WHAT YOU WILL DO: Scan the records for the string "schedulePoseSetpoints", then copy each line that has it.

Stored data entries

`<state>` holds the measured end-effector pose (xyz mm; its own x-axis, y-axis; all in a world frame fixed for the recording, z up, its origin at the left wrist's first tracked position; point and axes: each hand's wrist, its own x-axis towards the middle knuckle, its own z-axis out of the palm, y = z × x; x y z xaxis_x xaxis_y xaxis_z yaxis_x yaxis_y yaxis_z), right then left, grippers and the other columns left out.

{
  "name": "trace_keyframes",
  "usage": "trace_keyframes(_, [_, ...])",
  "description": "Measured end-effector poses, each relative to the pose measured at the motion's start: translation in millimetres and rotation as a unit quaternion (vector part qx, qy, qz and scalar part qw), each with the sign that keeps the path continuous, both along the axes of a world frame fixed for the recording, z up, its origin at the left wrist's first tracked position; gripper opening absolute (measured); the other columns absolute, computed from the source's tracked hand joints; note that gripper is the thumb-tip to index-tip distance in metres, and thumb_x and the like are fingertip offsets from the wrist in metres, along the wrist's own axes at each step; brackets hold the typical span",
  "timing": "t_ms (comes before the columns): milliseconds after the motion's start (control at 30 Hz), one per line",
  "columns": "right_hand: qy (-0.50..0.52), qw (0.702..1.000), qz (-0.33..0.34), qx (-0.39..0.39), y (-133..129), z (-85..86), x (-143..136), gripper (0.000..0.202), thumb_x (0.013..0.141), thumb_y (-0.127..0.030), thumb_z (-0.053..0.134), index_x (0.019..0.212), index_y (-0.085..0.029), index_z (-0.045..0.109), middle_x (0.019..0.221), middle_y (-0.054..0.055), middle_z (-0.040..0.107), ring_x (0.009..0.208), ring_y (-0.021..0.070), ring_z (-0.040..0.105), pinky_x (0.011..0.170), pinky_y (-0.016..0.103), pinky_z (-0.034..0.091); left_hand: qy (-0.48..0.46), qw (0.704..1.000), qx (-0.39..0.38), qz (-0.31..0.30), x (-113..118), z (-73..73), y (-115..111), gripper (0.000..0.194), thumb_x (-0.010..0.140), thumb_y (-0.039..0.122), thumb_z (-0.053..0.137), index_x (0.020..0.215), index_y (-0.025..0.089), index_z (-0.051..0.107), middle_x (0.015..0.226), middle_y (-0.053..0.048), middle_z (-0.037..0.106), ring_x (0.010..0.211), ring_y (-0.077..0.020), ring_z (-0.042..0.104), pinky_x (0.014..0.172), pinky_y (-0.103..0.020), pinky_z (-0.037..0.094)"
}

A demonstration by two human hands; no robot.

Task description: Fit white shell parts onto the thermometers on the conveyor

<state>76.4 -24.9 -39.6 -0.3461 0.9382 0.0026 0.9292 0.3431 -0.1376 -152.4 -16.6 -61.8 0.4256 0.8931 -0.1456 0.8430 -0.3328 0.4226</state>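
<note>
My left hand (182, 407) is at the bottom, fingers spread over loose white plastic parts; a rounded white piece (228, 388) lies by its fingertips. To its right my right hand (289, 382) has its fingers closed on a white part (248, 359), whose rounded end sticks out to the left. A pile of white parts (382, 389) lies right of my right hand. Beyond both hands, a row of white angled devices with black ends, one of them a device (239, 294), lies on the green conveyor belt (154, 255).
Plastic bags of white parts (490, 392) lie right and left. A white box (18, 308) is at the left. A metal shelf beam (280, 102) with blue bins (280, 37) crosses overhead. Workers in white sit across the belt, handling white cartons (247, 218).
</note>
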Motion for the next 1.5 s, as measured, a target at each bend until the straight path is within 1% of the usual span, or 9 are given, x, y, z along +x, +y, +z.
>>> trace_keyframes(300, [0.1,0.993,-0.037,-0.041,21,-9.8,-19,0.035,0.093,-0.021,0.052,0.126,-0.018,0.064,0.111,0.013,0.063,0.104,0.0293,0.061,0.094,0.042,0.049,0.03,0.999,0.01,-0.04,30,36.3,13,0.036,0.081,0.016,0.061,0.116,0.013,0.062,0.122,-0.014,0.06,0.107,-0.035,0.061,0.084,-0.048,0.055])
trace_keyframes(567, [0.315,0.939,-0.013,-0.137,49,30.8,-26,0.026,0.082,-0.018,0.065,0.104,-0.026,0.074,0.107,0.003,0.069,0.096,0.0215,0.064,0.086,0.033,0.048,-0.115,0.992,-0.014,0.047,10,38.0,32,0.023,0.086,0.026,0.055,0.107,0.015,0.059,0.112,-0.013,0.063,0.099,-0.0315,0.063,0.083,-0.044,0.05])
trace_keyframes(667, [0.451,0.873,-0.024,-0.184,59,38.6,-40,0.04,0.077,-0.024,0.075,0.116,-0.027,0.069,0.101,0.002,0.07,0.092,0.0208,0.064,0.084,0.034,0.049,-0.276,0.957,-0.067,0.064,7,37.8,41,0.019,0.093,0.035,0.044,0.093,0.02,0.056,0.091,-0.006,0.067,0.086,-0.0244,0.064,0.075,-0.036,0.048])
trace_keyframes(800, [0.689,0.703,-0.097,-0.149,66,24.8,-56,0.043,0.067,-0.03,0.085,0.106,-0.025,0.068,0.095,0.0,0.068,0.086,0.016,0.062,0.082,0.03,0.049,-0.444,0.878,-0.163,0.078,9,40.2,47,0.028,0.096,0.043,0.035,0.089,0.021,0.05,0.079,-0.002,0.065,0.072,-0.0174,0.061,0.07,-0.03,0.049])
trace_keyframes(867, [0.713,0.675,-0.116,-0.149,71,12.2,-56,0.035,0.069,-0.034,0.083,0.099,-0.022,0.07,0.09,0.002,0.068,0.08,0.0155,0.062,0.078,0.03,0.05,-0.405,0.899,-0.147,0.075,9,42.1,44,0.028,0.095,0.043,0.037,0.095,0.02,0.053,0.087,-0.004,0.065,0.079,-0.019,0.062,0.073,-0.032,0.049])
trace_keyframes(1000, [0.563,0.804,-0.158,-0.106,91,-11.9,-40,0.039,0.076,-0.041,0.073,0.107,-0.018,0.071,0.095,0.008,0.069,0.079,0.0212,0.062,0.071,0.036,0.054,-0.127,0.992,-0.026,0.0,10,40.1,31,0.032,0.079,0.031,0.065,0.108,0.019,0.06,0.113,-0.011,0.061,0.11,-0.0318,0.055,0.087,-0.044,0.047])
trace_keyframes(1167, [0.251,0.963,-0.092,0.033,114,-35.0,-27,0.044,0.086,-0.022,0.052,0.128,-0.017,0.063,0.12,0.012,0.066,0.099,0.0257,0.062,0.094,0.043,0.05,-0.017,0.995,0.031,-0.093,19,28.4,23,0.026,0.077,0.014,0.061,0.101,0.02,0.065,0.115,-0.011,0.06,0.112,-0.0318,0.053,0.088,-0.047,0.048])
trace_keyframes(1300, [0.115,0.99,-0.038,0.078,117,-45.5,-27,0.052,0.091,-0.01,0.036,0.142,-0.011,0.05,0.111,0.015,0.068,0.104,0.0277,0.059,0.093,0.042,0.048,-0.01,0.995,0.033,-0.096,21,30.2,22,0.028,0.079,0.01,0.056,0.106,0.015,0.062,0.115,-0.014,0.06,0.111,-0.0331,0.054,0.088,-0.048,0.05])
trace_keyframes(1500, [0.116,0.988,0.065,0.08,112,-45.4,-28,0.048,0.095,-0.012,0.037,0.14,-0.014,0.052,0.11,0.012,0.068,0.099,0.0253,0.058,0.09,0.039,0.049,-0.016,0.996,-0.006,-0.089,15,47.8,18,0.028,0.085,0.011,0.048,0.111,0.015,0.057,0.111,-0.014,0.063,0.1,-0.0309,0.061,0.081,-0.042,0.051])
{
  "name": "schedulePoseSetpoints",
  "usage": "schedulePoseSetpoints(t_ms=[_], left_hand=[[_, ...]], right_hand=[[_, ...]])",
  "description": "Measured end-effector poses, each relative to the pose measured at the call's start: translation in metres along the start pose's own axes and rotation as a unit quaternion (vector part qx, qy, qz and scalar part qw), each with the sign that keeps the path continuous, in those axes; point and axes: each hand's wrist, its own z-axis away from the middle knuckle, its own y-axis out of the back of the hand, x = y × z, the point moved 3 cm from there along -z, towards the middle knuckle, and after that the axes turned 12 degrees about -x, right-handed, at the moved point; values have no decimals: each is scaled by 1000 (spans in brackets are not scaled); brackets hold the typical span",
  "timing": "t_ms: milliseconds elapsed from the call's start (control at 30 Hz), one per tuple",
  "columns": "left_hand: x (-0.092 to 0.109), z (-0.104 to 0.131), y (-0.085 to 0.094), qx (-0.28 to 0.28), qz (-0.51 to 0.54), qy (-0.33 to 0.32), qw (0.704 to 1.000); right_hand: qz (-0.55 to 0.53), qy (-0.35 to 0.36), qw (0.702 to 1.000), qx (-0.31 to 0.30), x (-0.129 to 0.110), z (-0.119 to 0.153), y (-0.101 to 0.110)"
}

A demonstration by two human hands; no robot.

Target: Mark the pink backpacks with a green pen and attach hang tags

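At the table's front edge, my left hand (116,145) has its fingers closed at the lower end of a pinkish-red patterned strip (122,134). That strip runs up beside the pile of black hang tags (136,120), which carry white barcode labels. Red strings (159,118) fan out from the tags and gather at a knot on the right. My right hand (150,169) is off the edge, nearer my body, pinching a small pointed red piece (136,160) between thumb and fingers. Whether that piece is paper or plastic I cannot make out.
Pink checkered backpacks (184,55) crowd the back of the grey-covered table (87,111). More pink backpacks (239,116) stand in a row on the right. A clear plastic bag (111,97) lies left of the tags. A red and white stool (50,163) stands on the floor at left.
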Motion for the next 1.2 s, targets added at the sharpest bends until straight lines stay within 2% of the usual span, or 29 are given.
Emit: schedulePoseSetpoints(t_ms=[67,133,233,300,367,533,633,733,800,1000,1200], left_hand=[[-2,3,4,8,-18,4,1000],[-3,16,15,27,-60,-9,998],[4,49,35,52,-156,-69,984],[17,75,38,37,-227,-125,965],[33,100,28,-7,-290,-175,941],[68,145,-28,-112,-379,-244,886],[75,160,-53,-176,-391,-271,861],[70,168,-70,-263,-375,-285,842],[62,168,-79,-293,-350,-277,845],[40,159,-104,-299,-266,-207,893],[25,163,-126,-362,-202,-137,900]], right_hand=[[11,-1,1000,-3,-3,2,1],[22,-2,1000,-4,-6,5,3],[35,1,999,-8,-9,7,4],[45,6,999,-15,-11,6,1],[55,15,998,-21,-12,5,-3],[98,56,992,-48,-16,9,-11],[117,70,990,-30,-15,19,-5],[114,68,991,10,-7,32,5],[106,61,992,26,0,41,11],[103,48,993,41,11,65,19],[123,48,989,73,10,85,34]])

REPLY TO THE TASK:
  "name": "schedulePoseSetpoints",
  "usage": "schedulePoseSetpoints(t_ms=[_], left_hand=[[_, ...]], right_hand=[[_, ...]])",
Emit: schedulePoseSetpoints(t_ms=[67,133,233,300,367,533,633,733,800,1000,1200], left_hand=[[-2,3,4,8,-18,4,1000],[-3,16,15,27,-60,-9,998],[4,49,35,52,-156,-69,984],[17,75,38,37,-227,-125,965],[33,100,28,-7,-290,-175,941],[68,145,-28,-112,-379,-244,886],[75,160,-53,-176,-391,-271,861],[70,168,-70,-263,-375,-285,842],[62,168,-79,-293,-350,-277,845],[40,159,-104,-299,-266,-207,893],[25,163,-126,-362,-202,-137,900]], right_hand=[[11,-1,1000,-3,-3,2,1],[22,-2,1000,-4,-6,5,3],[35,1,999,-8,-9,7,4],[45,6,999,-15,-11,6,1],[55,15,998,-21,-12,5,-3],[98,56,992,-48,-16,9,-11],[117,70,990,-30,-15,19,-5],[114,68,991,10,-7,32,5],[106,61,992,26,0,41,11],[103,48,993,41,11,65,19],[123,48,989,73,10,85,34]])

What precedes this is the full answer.